The discussion was themed around how the technology story of companies in Bangalore is in a next generation transition and was ably chaired by Jessie Paul. Other eminent members in the panel were Sanjay Nayak of Tejas Networks, Sean Blagsvedt of Babajob, Manohar Atreya of o3 Capital and Sunil Maheshwari of Mango Technologies.
The discussion started with Jessie doing a recap on the formation of software services industry in India as a result of globalization and posing a few questions to the panelists.
Sanjay, who has raised 5 rounds of private financing till now added that companies in the west are more focussed on marketing and adoption of products whereas companies in India are more focussed on building great technology. He emphasized that technology does not build great companies, great marketing does. He also stressed the need of participation by the government to help take the sector to the next level and push India into the reckoning as the hub for software products.

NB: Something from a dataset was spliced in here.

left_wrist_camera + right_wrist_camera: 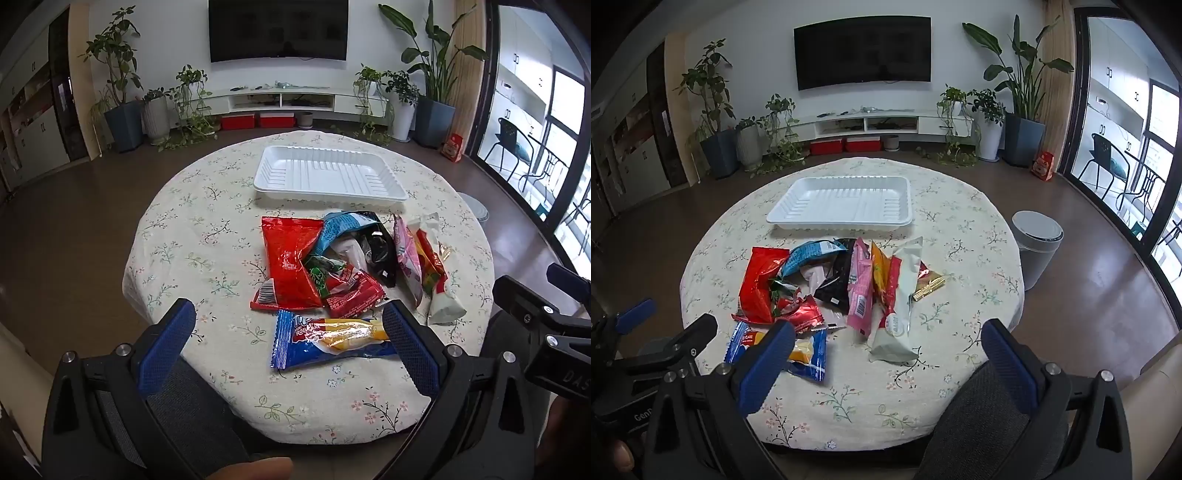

Sean emphasized on the fact that while the services industry was timely and was responsible for creation of a lot of jobs in the market, it has not done anything for the masses. Until we setup an infrastructure where it is easier for entrepreneurs to come in and create companies out of India, we cannot move to the next level. He also stressed that the current venture funding setup seems to work in the west but may not be suitable for India where a lot of companies can benefit from a small amount of capital vs a few companies benefiting from a large amount of capital.
Sunil added that companies that do not wait for the next game changing opportunity to become obvious and drive change will be the ones that will be successful. He cited the example of iPhone which was conceptualized by Apple with zero experience in mobile device area – the product has been extensively copied by competitors but no one has been able to dislodge Apple from the slot it has occupied.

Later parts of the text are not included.